Les faits et l'irrégularité
- Par un courrier reçu le 15 avril 2022, la mairie a informé les sociétés de son projet de retrait et leur a imparti un délai de quinze jours pour présenter leurs observations. 
- Ce délai, qualifié de "délai de procédure administrative, non contentieuse", expirait le samedi 30 avril 2022 inclus. 
- Cependant, le maire a pris son arrêté de retrait dès le vendredi 29 avril 2022, soit avant l'expiration du délai laissé aux sociétés. 
La Cour a explicitement reconnu que, ce faisant, le maire de Maisons-Alfort "a entaché la procédure d’une irrégularité".
L'absence de sanction : le vice n'a pas privé d'une garantie
Malgré ce constat d'irrégularité, la Cour n'a pas annulé la décision de la mairie. Elle a appliqué un principe constant selon lequel un vice de procédure n'entraîne l'illégalité d'une décision que s'il a été "susceptible d’exercer, en l’espèce, une influence sur le sens de la décision prise ou qu’il a privé les intéressés d’une garantie".
Or, la Cour a constaté que :
- Les sociétés n'ont ni établi ni même allégué avoir été empêchées de produire des observations le samedi 30 avril 2022 (dernier jour du délai). 
- Elles n'ont réagi que le lundi 2 mai 2022 (soit après l'expiration du délai) par un courrier indiquant qu'elles "ne manqueraient pas de transmettre leurs observations" ultérieurement. 
Dans ces conditions, la Cour a jugé que le vice (la prise de décision un jour trop tôt) n'avait, dans les faits, exercé aucune influence sur le sens de la décision et n'avait pas concrètement privé les sociétés de la garantie du contradictoire, puisqu'elles n'avaient pas cherché à l'exercer dans le temps imparti.
En effet, même si la mairie avait attendu jusqu'au samedi 30, cela n'aurait rien changé : Bouygues Telecom n'aurait de toute façon pas répondu à temps. L'erreur de la mairie (agir le vendredi) n'a donc eu aucune conséquence concrète sur l'issue de la procédure, puisque les sociétés n'ont pas utilisé le temps qui leur restait.
Pour conclure, bien que la commune ait commis une erreur de procédure, celle-ci n'a pas été jugée suffisante pour annuler le retrait, car elle n'a pas eu d'incidence réelle sur les droits de la défense des sociétés concernées.
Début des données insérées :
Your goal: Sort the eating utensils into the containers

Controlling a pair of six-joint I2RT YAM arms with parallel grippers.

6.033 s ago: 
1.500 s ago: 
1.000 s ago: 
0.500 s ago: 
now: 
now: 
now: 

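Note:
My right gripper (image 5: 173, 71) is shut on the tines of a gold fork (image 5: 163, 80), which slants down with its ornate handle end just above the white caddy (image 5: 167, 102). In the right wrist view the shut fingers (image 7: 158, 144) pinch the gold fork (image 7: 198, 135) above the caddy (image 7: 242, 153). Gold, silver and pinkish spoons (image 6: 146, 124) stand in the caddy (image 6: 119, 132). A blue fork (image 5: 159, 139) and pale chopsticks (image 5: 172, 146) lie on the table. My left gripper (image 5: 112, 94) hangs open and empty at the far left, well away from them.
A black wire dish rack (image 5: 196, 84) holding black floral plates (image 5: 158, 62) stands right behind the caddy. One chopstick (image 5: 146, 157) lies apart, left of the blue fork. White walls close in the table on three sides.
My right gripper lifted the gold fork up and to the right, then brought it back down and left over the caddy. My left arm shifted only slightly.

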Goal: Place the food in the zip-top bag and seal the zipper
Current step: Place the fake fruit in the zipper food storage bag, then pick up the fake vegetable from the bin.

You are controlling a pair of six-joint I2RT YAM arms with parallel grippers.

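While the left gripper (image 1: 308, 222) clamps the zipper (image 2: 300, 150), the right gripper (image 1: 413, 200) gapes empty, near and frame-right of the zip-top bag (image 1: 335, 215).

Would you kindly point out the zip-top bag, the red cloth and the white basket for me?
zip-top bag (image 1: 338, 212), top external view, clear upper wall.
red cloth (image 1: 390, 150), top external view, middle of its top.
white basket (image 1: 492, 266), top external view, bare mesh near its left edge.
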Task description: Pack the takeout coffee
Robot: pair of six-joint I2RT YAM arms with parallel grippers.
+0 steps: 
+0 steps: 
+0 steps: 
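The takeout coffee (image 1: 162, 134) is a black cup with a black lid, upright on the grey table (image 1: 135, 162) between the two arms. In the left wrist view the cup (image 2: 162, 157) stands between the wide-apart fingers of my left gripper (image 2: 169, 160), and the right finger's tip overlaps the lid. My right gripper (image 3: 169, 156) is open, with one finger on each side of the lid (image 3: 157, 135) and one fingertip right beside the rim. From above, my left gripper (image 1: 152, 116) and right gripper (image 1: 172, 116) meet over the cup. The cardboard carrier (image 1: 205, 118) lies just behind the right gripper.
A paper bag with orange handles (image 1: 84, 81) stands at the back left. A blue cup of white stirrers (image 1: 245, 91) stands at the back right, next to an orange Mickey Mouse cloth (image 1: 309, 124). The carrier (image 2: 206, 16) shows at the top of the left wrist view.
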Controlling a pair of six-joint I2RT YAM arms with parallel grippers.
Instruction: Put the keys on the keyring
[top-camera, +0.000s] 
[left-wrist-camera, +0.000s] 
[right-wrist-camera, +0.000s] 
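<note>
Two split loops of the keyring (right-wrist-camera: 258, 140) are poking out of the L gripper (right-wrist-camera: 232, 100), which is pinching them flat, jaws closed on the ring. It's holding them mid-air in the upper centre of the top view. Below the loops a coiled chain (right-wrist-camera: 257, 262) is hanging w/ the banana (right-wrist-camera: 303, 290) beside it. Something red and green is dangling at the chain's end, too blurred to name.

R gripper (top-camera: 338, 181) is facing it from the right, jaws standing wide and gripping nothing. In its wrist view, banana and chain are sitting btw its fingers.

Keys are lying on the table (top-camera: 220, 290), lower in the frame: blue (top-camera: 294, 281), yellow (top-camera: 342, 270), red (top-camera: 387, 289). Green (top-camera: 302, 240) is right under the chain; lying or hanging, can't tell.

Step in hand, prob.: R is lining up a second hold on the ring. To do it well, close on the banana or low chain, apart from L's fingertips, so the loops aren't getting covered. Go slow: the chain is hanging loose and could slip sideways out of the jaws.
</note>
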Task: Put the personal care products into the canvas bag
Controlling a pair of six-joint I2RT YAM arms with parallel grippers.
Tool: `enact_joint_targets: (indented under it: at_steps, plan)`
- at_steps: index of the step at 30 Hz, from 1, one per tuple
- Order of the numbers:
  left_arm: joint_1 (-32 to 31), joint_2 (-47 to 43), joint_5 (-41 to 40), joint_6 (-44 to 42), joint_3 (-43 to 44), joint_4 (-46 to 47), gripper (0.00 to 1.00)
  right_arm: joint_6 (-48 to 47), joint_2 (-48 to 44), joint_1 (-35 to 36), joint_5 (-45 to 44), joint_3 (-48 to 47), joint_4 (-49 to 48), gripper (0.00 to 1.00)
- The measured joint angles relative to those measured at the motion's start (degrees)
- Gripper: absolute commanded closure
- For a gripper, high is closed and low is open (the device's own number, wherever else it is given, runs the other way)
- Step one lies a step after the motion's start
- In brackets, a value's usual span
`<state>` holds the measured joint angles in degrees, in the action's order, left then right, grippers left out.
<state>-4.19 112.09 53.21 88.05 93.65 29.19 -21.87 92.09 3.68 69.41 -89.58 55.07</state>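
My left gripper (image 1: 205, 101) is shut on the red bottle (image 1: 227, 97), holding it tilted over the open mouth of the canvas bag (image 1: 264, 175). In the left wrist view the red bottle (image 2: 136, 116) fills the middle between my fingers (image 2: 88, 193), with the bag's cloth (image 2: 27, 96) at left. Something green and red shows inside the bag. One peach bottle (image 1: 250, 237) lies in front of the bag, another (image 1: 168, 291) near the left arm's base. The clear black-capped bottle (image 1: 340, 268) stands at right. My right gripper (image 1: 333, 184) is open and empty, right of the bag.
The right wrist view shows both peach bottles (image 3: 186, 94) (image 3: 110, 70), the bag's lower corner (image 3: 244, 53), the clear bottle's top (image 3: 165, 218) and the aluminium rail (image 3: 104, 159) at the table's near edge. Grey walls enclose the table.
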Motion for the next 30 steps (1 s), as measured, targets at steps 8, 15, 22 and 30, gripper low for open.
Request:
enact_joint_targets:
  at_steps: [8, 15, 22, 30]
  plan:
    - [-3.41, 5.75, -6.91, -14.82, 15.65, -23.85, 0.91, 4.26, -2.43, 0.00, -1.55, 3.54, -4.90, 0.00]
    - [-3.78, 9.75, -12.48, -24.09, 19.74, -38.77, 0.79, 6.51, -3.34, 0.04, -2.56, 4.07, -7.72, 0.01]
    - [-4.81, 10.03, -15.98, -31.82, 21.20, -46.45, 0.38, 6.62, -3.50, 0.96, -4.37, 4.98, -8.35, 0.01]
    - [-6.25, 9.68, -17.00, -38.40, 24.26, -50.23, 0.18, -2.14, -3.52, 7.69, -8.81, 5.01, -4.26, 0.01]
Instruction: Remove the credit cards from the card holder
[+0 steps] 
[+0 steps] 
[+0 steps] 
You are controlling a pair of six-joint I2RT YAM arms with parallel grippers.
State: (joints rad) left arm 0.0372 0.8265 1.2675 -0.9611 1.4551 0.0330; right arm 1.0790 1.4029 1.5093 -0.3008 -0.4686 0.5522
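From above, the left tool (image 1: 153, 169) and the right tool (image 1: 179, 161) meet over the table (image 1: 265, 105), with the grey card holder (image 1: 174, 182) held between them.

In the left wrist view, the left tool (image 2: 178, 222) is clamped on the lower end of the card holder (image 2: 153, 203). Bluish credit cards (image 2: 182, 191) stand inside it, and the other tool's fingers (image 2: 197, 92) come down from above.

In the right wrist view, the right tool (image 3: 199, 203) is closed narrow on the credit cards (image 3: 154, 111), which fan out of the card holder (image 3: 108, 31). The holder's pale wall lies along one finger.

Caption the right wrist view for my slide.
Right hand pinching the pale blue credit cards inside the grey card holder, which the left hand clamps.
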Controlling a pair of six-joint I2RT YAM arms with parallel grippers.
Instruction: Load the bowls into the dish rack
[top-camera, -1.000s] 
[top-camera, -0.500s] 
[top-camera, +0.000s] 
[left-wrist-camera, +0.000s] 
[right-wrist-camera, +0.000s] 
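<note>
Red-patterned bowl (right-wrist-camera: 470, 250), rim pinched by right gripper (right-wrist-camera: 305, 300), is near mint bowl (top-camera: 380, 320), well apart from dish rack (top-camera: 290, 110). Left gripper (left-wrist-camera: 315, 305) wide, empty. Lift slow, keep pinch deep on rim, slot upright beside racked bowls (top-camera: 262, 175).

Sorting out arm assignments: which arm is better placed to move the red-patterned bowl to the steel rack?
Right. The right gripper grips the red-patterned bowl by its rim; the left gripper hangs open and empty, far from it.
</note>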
3. Recommandations pratiques à l’attention de l’opérateur et/ou gestionnaire d'infrastructures
Au regard de cet arrêt, il est recommandé au service déploiement de l'opérateur ou gestionnaire d'infrastructures bénéficiaire d’une autorisation d’urbanisme pour l'implantation d'antennes relais, qui se voit notifier une intention de retrait, d’être particulièrement attentif à la computation du délai laissé pour présenter ses observations. Ce délai commence à courir le lendemain de la réception de la notification et inclut tous les jours calendaires, sans prorogation possible si le dernier jour tombe un samedi, un dimanche ou un jour férié.
L’opérateur doit donc s’organiser pour être en mesure de présenter ses observations, écrites ou orales, avant l’expiration du délai, même si celui-ci expire un jour non ouvrable. Il est conseillé de ne pas attendre le dernier jour pour transmettre ses observations, afin d’éviter tout risque de forclusion.
En cas de doute sur la computation du délai, il est prudent de considérer que le délai expire le dernier jour indiqué, même si ce jour est un samedi, un dimanche ou un jour férié, et de transmettre les observations en conséquence.
Si l’opérateur estime que le délai qui lui a été imparti est insuffisant pour préparer utilement sa défense, il peut solliciter une prolongation auprès de l’administration, mais celle-ci n’est pas tenue d’y faire droit. En tout état de cause, il est essentiel de conserver la preuve de la date de réception de la notification et de la date d’envoi des observations.
Enfin, si une irrégularité dans la computation du délai est constatée, l’opérateur ne pourra obtenir l’annulation de la décision de retrait que s’il démontre que cette irrégularité l’a privé d’une garantie ou a eu une influence sur le sens de la décision.